Classification of high-dimensional data with spiked covariance matrix structure
This addresses classification challenges in high-dimensional statistics for researchers and practitioners, though it appears incremental as it builds on existing whitening and screening techniques.
The paper tackles high-dimensional classification with spiked covariance matrices and sparse whitened mean differences by proposing an adaptive classifier that whitens data, screens features, and applies Fisher discriminant analysis.

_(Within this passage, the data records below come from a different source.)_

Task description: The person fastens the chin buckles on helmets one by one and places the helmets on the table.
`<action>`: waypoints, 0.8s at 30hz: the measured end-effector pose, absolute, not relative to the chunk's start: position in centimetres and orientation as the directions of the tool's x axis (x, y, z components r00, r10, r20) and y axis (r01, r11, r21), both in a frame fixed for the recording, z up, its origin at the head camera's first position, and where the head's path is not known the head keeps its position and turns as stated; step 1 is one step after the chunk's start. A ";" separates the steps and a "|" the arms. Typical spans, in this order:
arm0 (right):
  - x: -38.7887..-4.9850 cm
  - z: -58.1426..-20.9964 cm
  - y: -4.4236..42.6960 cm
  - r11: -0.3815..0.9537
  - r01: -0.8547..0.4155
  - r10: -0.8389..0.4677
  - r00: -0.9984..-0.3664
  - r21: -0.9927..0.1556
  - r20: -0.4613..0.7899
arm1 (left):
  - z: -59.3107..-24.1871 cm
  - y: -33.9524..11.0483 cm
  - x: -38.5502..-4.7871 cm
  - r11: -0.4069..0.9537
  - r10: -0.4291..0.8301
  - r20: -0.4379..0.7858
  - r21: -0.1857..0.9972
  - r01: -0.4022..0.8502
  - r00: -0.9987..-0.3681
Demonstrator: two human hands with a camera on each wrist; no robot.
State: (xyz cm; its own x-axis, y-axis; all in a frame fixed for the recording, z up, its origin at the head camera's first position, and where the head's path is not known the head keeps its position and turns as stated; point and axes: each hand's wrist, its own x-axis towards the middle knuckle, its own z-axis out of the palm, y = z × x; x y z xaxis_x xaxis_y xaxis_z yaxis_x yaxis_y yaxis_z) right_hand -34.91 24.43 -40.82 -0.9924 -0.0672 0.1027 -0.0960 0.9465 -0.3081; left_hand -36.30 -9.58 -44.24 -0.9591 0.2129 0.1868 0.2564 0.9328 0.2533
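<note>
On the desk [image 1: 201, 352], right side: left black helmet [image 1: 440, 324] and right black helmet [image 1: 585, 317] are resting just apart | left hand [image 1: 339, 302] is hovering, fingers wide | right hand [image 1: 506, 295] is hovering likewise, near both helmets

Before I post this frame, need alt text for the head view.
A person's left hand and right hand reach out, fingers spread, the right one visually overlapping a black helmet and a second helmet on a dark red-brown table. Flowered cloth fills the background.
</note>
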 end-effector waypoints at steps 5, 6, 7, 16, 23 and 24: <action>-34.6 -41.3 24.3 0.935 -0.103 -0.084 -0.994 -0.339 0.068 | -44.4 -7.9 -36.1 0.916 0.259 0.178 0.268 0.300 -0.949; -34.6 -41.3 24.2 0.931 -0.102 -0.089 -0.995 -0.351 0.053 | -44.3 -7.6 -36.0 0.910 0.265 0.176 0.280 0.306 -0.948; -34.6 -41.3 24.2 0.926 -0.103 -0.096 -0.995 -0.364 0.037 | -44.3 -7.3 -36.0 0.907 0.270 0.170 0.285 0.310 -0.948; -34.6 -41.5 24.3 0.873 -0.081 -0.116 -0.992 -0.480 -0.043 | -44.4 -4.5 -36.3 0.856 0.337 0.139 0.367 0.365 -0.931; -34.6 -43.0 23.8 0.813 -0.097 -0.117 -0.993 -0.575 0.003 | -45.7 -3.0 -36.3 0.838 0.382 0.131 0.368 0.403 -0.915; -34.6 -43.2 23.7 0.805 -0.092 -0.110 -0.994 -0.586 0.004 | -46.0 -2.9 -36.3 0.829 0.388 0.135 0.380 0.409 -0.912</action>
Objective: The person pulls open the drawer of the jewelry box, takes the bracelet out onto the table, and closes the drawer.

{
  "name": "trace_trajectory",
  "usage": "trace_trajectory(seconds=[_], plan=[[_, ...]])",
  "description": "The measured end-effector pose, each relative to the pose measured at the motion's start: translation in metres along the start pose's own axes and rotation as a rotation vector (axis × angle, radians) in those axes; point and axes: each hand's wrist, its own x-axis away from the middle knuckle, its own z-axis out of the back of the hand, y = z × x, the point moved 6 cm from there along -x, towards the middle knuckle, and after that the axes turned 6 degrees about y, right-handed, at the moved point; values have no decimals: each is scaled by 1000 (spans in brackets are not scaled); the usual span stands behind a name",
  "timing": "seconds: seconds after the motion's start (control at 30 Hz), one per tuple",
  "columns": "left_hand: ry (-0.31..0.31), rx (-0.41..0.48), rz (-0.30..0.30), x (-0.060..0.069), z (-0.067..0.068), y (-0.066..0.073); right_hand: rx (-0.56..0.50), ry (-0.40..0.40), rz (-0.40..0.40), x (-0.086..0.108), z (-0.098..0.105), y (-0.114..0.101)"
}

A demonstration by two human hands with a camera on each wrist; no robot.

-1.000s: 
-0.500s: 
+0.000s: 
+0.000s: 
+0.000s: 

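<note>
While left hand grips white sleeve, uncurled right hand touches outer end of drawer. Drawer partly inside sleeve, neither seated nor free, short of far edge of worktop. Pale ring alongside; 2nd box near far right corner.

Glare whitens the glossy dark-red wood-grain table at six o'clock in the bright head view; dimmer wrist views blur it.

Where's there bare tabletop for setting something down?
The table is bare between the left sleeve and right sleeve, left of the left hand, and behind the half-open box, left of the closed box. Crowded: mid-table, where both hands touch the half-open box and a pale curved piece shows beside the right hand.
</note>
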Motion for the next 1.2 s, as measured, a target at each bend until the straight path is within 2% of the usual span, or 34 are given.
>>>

The method achieves Bayes optimality under certain asymptotic conditions and shows competitive performance with state-of-the-art methods on real and synthetic data while using lower-dimensional representations.
We study the classification problem for high-dimensional data with $n$ observations on $p$ features where the $p \times p$ covariance matrix $Σ$ exhibits a spiked eigenvalue structure and the vector $ζ$, given by the difference between the {\em whitened} mean vectors, is sparse. We analyze an adaptive classifier (adaptive with respect to the sparsity $s$) that first performs dimension reduction on the feature vectors prior to classification in the dimensionally reduced space, i.e., the classifier whitens the data, then screens the features by keeping only those corresponding to the $s$ largest coordinates of $ζ$ and finally applies Fisher linear discriminant on the selected features. Leveraging recent results on entrywise matrix perturbation bounds for covariance matrices, we show that the resulting classifier is Bayes optimal whenever $n \rightarrow \infty$ and $s \sqrt{n^{-1} \ln p} \rightarrow 0$. Notably, our theory also guarantees Bayes optimality for the corresponding quadratic discriminant analysis (QDA). Experimental results on real and synthetic data further indicate that the proposed approach is competitive with state-of-the-art methods while operating on a substantially lower-dimensional representation.